Photo by Cole Wilson

There was no Little Italy near the small suburb of Dallas where I grew up. Instead, there was Buca di Beppo.

Among my classmates, Buca di Beppo was the go-to destination for birthday parties. The atmosphere was always raucous, the platters of food were so massive that they demanded sharing, and ogling at the sundry black-and-white photos of Italian wrestlers and spaghetti-eating contests that crowded the walls was as much a part of the experience as the actual dining.

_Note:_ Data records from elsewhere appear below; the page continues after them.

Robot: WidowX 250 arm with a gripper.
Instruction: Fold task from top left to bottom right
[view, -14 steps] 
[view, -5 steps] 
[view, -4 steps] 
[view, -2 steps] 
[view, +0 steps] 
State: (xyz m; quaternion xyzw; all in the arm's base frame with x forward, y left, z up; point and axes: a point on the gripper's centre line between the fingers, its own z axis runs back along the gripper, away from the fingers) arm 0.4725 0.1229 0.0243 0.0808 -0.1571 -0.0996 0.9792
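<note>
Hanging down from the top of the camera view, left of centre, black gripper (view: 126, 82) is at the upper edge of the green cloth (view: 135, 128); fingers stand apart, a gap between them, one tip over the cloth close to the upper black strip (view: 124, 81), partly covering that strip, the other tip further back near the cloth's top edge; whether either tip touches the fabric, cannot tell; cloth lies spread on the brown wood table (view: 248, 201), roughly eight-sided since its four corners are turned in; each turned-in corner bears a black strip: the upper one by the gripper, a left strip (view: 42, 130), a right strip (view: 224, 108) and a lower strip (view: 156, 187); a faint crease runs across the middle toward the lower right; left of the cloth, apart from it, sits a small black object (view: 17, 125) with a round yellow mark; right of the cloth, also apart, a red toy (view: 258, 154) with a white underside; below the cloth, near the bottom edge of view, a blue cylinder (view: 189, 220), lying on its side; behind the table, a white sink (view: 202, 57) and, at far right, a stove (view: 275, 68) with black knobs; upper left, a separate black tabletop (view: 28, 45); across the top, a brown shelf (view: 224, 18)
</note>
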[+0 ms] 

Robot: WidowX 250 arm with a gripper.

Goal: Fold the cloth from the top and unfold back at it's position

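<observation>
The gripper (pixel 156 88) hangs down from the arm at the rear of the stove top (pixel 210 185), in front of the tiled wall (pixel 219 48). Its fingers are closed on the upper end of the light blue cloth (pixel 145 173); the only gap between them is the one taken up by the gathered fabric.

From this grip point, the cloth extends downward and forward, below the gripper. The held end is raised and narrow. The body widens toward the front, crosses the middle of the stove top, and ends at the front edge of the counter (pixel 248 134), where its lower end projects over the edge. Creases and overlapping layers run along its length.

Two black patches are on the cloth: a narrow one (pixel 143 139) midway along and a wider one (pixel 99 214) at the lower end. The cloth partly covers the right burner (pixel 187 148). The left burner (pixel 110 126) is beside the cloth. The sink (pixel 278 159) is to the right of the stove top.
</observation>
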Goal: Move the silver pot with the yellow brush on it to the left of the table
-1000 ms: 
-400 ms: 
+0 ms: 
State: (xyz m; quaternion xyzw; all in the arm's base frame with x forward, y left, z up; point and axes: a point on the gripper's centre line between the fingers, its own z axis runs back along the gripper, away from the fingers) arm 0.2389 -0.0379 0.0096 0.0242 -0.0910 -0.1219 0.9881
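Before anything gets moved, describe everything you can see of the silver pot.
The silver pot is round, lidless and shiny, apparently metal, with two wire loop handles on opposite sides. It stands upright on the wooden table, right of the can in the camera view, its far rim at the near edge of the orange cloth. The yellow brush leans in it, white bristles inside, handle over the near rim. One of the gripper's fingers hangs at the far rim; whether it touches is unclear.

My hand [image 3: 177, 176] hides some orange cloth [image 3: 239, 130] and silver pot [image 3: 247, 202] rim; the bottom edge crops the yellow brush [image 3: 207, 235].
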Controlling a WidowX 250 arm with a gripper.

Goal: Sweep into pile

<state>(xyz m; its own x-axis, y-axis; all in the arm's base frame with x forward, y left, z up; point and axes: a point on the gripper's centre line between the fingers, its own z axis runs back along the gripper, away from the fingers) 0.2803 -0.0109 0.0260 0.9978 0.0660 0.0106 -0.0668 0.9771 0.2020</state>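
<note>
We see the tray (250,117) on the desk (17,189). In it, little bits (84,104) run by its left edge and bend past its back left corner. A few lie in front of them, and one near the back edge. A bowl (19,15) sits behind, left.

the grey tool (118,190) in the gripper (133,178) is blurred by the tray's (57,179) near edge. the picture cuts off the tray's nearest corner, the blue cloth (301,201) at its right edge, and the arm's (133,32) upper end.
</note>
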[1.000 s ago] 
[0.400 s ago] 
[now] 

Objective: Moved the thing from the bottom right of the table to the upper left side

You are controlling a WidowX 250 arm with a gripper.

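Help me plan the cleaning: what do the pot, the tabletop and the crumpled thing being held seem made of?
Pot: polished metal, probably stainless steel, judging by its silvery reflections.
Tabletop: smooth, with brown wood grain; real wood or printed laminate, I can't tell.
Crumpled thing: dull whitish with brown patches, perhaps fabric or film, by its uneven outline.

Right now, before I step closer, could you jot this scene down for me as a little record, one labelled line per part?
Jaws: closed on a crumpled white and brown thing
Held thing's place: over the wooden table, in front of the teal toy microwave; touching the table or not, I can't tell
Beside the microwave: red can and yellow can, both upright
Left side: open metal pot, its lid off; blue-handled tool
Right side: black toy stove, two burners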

It was here that I first listened to the croonings of Dean Martin, his music playing on an endless loop in the dining room. And where I learned what the pope looks like, thanks to the “Pope Room,” where a large bust of His Holiness sits at the center of the table. And where I had my first taste of chicken Parmigiana, served on a giant platter and laced with a golden-brown layer of mozzarella and the most glorious tomato sauce: thick, fruity, with a whisper of garlic. At that time I had never visited any of the restaurants in Italian-American enclaves like Federal Hill in Providence or the North End in Boston. This was the best red sauce I had ever had.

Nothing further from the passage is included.